『大将首』

大将首 山本周五郎

あらすじ

浪人・池藤六郎兵衛は、剣の腕を持ちながらも長年仕官の機会に恵まれず、貧しい生活を送っていた。しかし、彼を支える妻・文江は、どんなに苦しくとも夫の夢を信じ、耐え忍んでいた。

ある日、六郎兵衛は岡崎藩の植村弥兵衛の口添えで足軽奉公の仕事を得る。しかし、彼は妻に「五石五斗取りの武士として仕官した」と嘘をつき、足軽であることを隠しながら生活を続ける。そんな中、貧しさに耐えかねた浪人・佐藤主計が、六郎兵衛を襲う。しかし、彼の剣の腕を見抜いた六郎兵衛は、主計を討つのではなく家へ連れ帰り、語り合うことで励ます。主計は奮起し、再び剣の道を志すことを誓って旅立った。

足軽としての生活に馴染んできた六郎兵衛だったが、同僚の鷺山伝造らの間で「仕官したと言いながら実は足軽奉公をしているらしい」という噂が立つ。しかし、彼は動じず、妻のためにこの道を選んだのだと堂々と語る。その言葉に仲間たちは感銘を受け、次第に彼を敬うようになった。

ある日、六郎兵衛は足軽の仕事で竹を運んでいる最中、岡崎藩の剣術師範役である大横田主膳とその弟の采女、道之助の三人と道で遭遇する。主膳は彼を足軽と見下し、道をふさいでいた竹束を乱暴に払いのけ、六郎兵衛を田んぼに突き落とす。怒りに燃えた六郎兵衛は即座に立ち上がり、三人に斬りかかり、剣の腕で次々と打ち倒す。

この一件で六郎兵衛は投獄されるかと思われたが、実は大横田兄弟は岡崎藩内で悪事を働いていた罪人であり、すでに討伐の命が下っていた。六郎兵衛は結果的に岡崎藩に大きな功績を立てたことになり、藩主から正式な仕官の命を受ける。

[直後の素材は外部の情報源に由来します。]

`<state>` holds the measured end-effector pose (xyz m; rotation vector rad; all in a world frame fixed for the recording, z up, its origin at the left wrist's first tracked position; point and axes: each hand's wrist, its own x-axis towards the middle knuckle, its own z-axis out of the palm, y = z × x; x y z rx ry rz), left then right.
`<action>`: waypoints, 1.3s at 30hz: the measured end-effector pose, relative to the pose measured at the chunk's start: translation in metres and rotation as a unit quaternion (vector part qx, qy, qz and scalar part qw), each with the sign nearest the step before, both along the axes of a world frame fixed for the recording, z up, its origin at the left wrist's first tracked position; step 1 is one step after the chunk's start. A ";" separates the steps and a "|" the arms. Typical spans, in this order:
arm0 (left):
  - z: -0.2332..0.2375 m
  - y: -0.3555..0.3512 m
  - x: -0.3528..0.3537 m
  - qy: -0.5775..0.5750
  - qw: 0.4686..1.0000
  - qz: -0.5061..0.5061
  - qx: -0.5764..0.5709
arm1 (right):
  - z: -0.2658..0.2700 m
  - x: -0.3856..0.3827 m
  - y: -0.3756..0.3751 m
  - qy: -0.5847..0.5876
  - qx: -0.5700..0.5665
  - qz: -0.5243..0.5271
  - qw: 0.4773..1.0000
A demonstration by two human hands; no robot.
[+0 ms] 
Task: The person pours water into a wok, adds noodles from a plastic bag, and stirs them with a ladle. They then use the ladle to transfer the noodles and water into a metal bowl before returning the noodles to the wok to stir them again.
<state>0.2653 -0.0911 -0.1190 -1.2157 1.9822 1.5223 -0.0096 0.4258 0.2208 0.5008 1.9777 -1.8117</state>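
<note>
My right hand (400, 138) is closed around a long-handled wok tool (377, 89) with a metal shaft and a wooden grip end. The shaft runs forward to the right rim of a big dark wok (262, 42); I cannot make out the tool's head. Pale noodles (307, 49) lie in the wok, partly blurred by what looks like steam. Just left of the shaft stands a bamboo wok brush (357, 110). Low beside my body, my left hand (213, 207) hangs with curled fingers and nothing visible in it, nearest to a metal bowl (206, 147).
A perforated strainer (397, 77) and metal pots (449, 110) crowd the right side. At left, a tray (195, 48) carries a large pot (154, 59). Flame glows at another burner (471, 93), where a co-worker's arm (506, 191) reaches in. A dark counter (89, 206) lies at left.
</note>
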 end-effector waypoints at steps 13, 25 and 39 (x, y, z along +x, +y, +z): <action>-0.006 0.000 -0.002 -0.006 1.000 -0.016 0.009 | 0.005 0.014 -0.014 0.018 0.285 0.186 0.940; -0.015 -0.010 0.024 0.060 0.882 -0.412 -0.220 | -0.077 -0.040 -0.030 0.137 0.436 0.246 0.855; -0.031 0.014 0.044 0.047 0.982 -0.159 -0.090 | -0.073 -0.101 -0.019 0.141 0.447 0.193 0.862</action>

家に戻った六郎兵衛は、文江に自分が足軽奉公をしていたことを打ち明けようとするが、文江はすでにすべてを察していた。そして、夫の決断と努力に心から感謝していたのだった。こうして六郎兵衛は、ついに本当の意味で「武士」としての道を歩み始めるのだった。